Los chicos necesitan libros para fantasear, para soñar, para consolarse, para
inventar mundos nuevos, para poder ver, navegando en el cielo azul, el barco
de polvo de oro de Peter Pan.
Leer de atrás para adelante o repasando las figuritas con el dedo. Leer con la
cabeza para abajo y las zapatillas para arriba o debajo de la mesa o subido a un
árbol. Leer abrazado a un grande, para no dejar que los monstruos se escapen
de los libros. O arrebujado en las frazadas, haciéndose el dormido para que no
ven-gael-dia-blo-blan-co-y-te-co-ma-la-pa-ti-ta…
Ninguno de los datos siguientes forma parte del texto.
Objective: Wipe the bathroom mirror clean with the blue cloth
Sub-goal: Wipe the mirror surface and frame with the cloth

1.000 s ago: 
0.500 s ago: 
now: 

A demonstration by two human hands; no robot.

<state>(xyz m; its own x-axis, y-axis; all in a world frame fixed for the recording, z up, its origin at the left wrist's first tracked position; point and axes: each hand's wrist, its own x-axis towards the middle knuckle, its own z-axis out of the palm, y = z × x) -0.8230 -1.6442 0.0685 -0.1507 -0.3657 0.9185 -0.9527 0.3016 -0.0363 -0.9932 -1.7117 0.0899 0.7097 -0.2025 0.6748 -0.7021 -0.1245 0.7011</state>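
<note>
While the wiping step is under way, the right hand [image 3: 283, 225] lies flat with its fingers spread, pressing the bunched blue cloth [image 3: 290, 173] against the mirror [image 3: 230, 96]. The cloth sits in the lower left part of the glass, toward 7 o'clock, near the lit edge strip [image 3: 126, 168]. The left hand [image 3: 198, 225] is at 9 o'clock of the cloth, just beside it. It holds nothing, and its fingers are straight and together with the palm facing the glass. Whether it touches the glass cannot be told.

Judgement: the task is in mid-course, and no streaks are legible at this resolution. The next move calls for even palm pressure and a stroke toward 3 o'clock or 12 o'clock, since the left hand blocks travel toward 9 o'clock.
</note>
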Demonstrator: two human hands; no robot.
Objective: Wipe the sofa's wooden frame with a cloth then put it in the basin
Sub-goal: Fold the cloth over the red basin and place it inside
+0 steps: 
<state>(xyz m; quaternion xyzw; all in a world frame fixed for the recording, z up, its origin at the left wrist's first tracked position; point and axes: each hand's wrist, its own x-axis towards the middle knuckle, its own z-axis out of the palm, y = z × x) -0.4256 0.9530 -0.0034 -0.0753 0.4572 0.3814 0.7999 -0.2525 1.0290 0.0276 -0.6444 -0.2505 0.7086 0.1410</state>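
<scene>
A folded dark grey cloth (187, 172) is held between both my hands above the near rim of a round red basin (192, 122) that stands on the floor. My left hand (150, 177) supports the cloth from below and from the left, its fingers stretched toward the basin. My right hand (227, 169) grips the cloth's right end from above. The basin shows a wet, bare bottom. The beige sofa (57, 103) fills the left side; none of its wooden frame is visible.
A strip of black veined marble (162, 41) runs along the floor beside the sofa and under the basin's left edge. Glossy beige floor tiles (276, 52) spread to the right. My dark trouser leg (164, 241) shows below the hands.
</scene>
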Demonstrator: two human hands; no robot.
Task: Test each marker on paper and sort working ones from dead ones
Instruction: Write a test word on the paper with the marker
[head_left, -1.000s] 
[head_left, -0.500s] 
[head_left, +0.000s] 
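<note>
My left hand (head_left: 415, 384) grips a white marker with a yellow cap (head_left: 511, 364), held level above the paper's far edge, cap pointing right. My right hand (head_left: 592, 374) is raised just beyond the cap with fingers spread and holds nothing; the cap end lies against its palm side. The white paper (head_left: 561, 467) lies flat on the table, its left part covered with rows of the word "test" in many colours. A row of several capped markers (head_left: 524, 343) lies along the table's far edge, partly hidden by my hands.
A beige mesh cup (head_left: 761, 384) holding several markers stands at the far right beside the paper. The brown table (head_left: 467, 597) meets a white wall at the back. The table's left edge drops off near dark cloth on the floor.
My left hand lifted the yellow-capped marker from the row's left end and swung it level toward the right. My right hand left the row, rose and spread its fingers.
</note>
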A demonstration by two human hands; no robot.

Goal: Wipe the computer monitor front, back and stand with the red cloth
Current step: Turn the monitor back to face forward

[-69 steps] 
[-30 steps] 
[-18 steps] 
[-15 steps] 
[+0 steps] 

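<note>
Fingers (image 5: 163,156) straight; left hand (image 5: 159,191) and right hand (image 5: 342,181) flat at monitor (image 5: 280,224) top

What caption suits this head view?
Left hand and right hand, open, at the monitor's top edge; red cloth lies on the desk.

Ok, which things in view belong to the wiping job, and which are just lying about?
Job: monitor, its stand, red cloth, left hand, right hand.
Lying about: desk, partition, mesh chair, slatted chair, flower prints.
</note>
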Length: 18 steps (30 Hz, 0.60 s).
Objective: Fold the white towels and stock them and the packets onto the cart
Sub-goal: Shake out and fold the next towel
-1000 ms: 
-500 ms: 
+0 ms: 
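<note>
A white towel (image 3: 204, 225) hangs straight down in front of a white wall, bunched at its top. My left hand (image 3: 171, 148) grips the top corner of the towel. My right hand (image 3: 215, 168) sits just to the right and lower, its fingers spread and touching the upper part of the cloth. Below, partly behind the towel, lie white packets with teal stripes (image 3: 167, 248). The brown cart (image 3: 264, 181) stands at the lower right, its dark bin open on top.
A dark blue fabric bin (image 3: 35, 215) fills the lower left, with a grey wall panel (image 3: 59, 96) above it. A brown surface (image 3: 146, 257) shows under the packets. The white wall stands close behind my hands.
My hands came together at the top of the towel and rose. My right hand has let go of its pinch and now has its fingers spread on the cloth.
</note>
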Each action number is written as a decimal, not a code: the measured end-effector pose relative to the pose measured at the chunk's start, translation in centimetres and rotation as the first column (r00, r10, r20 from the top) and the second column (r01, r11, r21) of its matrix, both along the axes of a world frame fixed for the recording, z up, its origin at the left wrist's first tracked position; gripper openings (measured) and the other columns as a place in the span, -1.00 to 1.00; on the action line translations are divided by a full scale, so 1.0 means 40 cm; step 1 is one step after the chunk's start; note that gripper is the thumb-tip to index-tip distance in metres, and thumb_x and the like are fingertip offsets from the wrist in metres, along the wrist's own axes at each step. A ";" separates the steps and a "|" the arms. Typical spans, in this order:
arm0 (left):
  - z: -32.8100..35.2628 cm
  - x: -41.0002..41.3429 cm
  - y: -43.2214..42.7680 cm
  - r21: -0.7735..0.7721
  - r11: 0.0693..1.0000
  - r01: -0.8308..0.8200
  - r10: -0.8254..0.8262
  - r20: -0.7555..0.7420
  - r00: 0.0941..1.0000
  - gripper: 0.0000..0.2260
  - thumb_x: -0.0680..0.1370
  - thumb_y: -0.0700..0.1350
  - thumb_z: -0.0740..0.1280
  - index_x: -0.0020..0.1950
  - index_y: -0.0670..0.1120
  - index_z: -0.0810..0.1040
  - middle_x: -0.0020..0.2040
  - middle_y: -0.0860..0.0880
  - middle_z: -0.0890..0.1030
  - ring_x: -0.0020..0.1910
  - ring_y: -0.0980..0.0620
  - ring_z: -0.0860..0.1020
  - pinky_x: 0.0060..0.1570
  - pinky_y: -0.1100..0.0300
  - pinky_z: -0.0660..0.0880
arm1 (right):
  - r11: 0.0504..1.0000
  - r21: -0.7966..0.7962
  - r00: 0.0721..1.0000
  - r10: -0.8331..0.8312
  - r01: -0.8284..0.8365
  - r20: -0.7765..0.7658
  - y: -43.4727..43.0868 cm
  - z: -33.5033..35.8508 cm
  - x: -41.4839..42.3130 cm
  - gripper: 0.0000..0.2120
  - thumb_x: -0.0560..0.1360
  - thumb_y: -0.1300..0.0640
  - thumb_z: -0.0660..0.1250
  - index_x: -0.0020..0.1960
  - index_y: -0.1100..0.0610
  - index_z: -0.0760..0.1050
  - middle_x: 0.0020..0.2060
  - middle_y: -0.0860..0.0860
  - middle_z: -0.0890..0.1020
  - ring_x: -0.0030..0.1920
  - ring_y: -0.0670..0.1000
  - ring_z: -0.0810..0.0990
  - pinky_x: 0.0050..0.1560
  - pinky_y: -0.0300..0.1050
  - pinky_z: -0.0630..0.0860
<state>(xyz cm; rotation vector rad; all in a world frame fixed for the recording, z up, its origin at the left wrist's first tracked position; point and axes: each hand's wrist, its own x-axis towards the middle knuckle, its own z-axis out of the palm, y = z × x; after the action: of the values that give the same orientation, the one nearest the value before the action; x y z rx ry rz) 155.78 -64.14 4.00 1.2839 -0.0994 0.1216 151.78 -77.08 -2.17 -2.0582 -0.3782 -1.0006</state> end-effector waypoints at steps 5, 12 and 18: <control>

La misma ideología que supone que es necesario poner límites a la fantasía del
niño.
Qué diferencia con aquella magnífica Declaración universal de los derechos
del niño a escuchar cuentos, que supo publicar Puro Chico, el hijo de Puro
Cuento que, en uno de sus artículos, habla de “abrir las puertas de la
imaginación en la ruta hacia los sueños más hermosos de la niñez”.
Sin embargo para muchas personas –y atención que hablo de supuestos
especialistas en niños y en libros, aunque seguramente no lectores- los cuentos,
la fantasía, la ensoñación, tienen un no sé qué de sospechoso (¿recuerdan La
torre de cubos, de Laura Devetach, que fuera prohibida, entre todas
aberraciones, por un exceso de fantasía?). Sospechosa la fantasía, pero no para
todos ni de la misma manera.
Doble discurso el de esta sociedad, que por un lado sacraliza la cultura, cosa
de no actuar sobre ella, de dejarla en el limbo de las cosas sagradas, mientras
abandona a su suerte a las escuelas públicas y a las bibliotecas populares,
somete a todo tipo de penurias a sus intelectuales, expulsa de su seno a sus
científicos, a sus profesores universitarios, sus artistas, y humilla con sueldos
de hambre a sus maestros, esos perdedores, que han tenido el tupé de plantar
su Carpa Blanca enfrente del mismísimo Congreso de la Nación para dar
testimonio de cosas como la dignidad y la decencia.
¿Será por eso, porque sí hablan de la felicidad, que a los chicos y a los grandes
nos encantan los cuentos de hadas?
Ahora que estoy dando fin a esta conferencia pienso que en estos tiempos que
corren la felicidad vendría a ser una forma de resistencia. Como los buenos
libros. Como los festivales de Cuentacuentos y Jornadas de LIJ para hablar de
cosas insensatas y soñar con otro mundo posible. Algo querrán decir estos
focos de resistencia contra la desesperanza. “Me dirás que soy un soñador”,
nos soplaría John Lennon en la oreja, “pero no soy el único”.
Pertenezco a una generación que creyó que la felicidad era posible. Que era
posible el cambio y la alegría. Y que los libros iban a ayudar al cambio. Con
Sartre, con Gramsci, pertenezco a una generación que creyó que era posible
“la expansión del campo de lo posible”. Y que ahora sigue actuando como si
lo creyera. Con “el pesimismo de la razón y el optimismo de la voluntad”.